Learning from the Self-future: On-policy Self-distillation for dLLMs
English summary
The paper introduces d-OPSD, the first on-policy self-distillation framework designed for diffusion large language models (dLLMs). It replaces autoregressive-centric prefix conditioning with self-generated suffix conditioning, allowing the student to learn from future self-experience. Supervision shifts from token-level to step-level to align with the iterative denoising process. Experiments on four reasoning benchmarks show d-OPSD consistently outperforms RLVR and SFT baselines while requiring only about 10% of RLVR's optimization steps, demonstrating superior sample efficiency. Code is available on GitHub.
Chinese summary
该论文提出d-OPSD,首个专为扩散大语言模型(dLLM)设计的在线策略自蒸馏框架。它将自回归式的前缀条件替换为后缀条件,让学生模型从“自我未来经验”中学习;并将监督信号从token级提升到步级,对齐dLLM的迭代去噪过程。在四项推理基准上,d-OPSD始终优于RLVR和SFT基线,且仅需RLVR约10%的优化步数,展现出优异的样本效率。代码已在GitHub开源。
Key points
First on-policy self-distillation method specifically designed for diffusion LLMs.
首个专为扩散LLM设计的在线策略自蒸馏方法。
Uses suffix conditioning on self-generated answers (future self-experience) instead of left-to-right prefix conditioning.
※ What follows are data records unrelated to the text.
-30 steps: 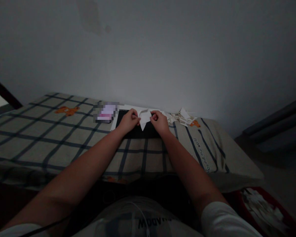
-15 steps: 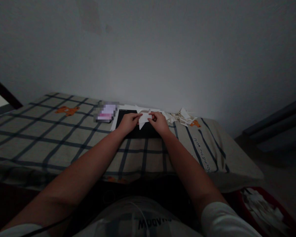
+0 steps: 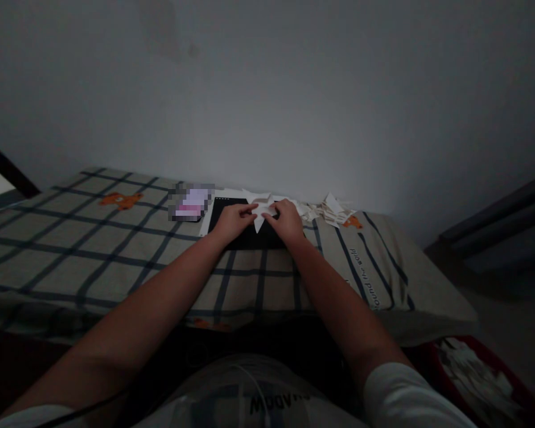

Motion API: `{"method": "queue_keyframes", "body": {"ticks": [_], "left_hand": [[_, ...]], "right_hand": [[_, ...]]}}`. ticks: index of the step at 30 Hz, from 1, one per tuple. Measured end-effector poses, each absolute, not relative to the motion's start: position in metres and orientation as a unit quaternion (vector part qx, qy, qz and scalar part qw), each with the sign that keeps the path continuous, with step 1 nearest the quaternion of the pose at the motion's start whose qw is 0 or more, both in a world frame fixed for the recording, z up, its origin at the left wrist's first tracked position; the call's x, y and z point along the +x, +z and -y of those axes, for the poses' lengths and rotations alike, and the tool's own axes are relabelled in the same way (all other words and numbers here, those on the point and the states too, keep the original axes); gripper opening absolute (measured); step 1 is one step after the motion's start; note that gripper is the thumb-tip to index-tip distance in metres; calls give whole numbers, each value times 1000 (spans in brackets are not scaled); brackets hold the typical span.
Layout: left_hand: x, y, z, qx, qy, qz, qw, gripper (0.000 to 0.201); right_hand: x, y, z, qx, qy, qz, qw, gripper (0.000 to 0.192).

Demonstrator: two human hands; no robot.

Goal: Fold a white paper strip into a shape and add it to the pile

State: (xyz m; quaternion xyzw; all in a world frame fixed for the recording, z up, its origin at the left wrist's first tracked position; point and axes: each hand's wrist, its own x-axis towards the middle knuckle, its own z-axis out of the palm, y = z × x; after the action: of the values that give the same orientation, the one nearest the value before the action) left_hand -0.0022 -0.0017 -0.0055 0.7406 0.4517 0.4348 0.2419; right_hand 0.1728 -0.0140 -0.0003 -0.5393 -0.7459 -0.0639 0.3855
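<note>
With my left hand (image 3: 233, 223) I am pinching the left side of the folded white paper (image 3: 262, 210), and my right hand (image 3: 288, 220) is gripping its right side. The paper is sitting between them, over the black pad (image 3: 254, 241), its tip pointing toward me.

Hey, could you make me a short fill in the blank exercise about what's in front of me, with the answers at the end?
1. The left hand and right hand hold a folded paper whose colour is ____.
2. The flat pad beneath the hands is ____.
3. The heap of paper pieces lies on the ____ side of the pad.
4. The container holding pale scraps is ____.

Missing words: white; black; right; red.
</note>
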Motion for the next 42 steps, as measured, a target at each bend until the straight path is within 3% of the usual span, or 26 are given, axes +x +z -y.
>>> {"method": "queue_keyframes", "body": {"ticks": [8,21,36,42], "left_hand": [[0,0,5,720,436,-466,272,40],[-2,-5,-1,694,443,-473,315,44],[0,-9,-4,640,480,-455,391,47],[1,-11,-7,598,505,-446,434,47]], "right_hand": [[173,2,16,-541,-109,747,371,14],[165,15,32,-464,-203,829,239,24],[169,11,29,-422,-147,845,294,24],[172,13,29,-402,-125,865,272,25]]}}
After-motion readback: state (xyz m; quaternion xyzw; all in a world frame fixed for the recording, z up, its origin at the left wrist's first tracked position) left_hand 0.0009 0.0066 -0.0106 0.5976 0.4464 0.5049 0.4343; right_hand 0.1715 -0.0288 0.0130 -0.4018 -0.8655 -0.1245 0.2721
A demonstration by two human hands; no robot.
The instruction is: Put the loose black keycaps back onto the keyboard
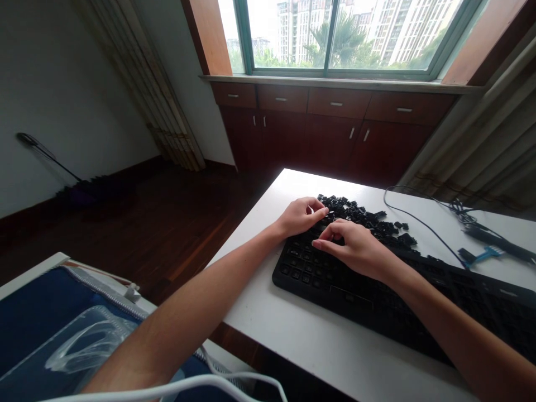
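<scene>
- Left hand (299,215), fingers curled, touches the loose keycaps (368,220) (grasp unclear).
- Right hand (355,248) rests half-curled on the black keyboard (377,301); I cannot tell whether it holds anything.

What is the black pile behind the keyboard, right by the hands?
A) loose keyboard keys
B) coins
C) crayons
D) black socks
A: the pile of loose keys is small black caps lying on the white table just behind the keyboard, where the left hand and right hand are.
</scene>
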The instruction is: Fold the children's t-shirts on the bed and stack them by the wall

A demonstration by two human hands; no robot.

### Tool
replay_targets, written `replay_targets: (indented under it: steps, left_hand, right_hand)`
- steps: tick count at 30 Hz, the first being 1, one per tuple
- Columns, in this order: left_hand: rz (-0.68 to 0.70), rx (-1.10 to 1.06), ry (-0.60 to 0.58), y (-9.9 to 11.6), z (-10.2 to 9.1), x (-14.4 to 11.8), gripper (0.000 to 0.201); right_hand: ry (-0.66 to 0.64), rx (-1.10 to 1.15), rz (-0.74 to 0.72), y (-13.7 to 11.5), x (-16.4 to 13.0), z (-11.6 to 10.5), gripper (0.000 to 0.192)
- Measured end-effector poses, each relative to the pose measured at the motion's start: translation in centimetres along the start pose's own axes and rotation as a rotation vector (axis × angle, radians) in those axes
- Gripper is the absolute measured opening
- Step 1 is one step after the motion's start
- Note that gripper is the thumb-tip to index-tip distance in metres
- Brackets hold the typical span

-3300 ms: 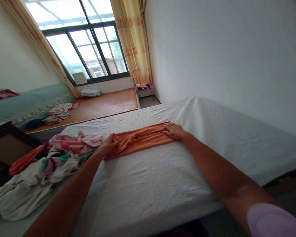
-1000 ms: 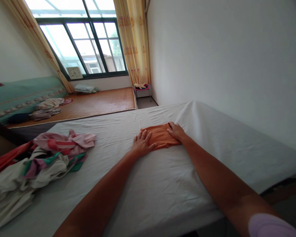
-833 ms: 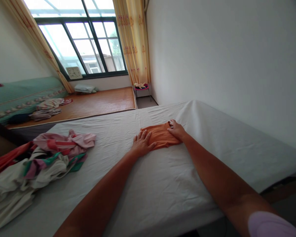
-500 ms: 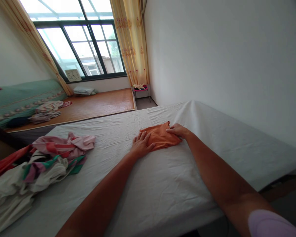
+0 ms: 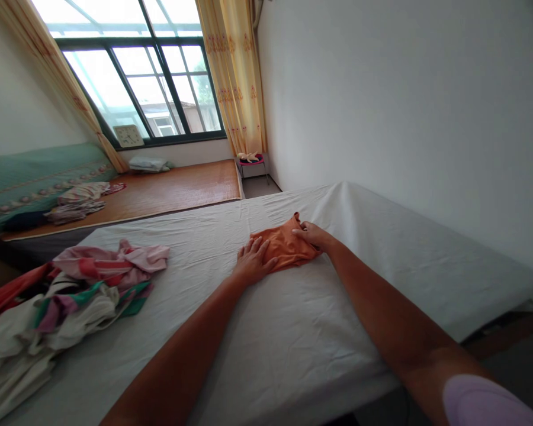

使用自我生成答案的后缀条件(未来自我经验)而非自回归式前缀条件。
Employs step-level supervision aligned with dLLM denoising instead of token-level loss.
采用与dLLM去噪步骤对齐的步级监督,替代token级损失。
Outperforms RLVR and SFT on four reasoning benchmarks with roughly 10% of RLVR’s optimization steps.
在四项推理基准上胜过RLVR和SFT,优化步数仅约RLVR的十分之一。
Open-source code at github.com/xingzhejun/d-OPSD.
开源代码库:github.com/xingzhejun/d-OPSD。